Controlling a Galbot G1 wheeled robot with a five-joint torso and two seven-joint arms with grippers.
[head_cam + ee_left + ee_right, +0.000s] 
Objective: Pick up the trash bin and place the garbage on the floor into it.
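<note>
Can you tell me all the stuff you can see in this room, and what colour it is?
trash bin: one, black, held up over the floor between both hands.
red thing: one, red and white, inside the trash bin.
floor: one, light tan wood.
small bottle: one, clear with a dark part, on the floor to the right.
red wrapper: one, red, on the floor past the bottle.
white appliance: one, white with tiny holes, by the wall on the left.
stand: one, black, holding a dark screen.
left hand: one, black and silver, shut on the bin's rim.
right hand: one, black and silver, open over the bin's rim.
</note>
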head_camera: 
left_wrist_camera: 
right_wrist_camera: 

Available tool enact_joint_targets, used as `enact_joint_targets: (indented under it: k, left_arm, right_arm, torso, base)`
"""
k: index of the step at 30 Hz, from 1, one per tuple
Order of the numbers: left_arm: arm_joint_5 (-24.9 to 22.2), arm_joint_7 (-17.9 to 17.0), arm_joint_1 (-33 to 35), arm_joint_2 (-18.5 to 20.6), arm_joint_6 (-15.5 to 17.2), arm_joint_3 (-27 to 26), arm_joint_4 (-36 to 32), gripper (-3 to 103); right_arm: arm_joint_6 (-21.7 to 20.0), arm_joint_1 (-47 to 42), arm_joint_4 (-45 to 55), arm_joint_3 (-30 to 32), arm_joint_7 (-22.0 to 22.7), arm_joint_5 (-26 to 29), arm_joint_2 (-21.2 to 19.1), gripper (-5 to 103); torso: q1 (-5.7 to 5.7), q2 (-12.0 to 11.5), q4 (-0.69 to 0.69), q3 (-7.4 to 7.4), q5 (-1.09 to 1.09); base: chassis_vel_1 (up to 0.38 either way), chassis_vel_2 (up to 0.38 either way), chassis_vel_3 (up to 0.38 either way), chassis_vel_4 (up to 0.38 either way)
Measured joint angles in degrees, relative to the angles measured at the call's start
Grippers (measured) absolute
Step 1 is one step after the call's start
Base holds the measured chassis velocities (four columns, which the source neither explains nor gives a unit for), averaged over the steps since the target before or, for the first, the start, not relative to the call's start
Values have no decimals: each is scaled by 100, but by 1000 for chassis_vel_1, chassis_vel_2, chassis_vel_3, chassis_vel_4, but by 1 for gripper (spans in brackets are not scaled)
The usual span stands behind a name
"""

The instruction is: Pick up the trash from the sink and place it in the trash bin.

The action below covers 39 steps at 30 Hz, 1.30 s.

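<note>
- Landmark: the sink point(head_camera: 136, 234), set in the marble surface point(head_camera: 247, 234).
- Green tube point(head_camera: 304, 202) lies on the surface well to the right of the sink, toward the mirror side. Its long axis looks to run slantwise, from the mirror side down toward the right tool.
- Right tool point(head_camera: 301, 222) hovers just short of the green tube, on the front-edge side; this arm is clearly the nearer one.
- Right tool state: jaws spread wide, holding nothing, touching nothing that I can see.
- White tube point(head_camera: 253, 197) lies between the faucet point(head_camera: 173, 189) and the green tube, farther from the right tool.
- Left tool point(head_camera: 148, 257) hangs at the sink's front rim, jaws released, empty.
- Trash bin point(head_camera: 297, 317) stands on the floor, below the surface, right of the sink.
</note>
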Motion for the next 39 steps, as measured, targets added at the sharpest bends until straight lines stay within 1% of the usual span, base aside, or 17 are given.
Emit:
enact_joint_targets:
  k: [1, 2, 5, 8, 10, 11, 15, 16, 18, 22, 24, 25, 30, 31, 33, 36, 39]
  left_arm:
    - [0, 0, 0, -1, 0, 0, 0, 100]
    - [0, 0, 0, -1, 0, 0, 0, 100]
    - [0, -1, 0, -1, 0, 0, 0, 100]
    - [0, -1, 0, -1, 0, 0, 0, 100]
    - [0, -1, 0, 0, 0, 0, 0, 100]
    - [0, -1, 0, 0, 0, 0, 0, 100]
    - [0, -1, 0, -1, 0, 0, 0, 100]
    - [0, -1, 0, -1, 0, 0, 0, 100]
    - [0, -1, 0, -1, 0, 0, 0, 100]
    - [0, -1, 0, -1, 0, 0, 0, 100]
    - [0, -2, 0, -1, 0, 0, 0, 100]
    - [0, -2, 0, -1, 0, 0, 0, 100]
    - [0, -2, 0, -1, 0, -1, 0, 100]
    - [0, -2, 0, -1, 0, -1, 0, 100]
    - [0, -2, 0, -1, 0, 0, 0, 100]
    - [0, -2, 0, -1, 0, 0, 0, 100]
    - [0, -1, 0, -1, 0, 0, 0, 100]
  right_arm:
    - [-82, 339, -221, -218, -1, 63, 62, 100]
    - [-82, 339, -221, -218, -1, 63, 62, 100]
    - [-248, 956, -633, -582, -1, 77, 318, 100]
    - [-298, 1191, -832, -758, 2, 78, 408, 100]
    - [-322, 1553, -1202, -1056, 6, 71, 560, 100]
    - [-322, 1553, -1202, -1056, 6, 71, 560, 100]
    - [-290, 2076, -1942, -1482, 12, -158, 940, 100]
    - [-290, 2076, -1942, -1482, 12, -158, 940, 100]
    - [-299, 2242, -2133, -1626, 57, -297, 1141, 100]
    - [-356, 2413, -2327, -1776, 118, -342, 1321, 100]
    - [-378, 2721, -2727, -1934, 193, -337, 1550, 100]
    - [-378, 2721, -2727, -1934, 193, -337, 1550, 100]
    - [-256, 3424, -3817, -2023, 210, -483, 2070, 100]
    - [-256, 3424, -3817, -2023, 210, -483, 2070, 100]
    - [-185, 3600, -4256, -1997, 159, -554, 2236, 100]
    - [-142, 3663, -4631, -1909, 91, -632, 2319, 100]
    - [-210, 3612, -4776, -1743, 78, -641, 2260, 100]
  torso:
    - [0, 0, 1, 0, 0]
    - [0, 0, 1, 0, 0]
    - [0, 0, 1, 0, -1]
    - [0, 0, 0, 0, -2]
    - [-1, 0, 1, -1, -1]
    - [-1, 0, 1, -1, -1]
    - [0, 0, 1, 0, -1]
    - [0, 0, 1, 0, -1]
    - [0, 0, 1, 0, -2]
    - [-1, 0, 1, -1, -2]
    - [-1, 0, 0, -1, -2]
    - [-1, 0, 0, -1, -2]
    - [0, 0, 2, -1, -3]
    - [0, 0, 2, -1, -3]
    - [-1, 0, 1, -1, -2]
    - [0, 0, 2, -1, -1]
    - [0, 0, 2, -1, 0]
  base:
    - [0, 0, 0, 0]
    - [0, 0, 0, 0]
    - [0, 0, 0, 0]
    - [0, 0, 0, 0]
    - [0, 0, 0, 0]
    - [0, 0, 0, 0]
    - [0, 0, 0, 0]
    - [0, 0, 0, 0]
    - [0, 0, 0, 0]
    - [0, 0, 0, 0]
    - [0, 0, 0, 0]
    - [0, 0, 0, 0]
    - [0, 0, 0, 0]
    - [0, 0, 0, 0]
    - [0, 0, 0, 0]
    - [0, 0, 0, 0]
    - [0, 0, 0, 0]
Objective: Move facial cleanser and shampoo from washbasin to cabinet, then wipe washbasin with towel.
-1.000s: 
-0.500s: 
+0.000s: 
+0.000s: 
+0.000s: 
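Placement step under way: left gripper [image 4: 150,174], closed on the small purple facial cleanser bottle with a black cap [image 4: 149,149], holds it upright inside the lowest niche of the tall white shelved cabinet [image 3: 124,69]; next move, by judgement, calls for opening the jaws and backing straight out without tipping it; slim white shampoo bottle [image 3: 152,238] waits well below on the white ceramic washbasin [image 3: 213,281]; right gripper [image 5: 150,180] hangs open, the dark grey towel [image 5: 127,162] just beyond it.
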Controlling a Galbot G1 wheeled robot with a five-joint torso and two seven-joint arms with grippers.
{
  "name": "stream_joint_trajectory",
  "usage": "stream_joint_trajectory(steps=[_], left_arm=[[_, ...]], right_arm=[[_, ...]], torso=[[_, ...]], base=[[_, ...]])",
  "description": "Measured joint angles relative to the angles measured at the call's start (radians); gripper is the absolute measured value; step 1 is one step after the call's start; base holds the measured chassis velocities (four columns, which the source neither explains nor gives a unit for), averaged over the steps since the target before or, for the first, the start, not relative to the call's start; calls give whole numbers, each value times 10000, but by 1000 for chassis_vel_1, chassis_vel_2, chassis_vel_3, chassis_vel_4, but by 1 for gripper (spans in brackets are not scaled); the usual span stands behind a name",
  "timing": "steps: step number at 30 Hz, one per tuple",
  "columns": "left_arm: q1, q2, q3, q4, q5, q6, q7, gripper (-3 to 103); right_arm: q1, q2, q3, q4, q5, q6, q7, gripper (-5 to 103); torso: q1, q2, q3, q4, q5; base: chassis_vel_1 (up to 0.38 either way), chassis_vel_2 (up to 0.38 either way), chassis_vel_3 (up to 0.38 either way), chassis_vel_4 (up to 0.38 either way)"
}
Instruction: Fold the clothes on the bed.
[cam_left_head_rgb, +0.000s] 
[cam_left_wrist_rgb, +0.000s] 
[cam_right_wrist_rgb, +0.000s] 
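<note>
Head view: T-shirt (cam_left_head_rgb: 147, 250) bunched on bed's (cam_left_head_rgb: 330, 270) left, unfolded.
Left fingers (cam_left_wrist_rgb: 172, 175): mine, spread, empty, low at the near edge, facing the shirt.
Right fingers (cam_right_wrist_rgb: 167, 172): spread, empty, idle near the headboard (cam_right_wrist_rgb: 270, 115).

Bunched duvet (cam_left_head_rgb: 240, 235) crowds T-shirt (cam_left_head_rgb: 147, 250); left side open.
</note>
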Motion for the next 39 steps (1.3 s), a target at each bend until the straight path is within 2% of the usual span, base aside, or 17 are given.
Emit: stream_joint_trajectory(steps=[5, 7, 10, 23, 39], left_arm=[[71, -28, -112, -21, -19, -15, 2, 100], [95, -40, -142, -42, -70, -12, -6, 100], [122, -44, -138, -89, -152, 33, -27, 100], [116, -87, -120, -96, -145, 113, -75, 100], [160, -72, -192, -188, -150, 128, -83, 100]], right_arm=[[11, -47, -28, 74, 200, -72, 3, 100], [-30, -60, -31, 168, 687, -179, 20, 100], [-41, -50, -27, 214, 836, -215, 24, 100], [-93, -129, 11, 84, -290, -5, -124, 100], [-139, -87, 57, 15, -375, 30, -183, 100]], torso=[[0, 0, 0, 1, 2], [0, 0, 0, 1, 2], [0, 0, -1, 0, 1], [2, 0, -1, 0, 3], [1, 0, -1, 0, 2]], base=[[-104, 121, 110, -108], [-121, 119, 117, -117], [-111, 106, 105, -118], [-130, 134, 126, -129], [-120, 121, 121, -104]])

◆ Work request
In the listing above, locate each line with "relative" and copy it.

◆ Solution for this problem
Measured joint angles in degrees, relative to the angles measured at the call's start
Base holds the measured chassis velocities (four columns, which the source neither explains nor gives a unit for), averaged over the steps since the target before or, for the first, the start, not relative to the call's start
  "description": "Measured joint angles relative to the angles measured at the call's start (radians); gripper is the absolute measured value; step 1 is one step after the call's start; base holds the measured chassis velocities (four columns, which the source neither explains nor gives a unit for), averaged over the steps since the target before or, for the first, the start, not relative to the call's start; calls give whole numbers, each value times 10000, but by 1000 for chassis_vel_1, chassis_vel_2, chassis_vel_3, chassis_vel_4, but by 1 for gripper (spans in brackets are not scaled); the usual span stands behind a name",

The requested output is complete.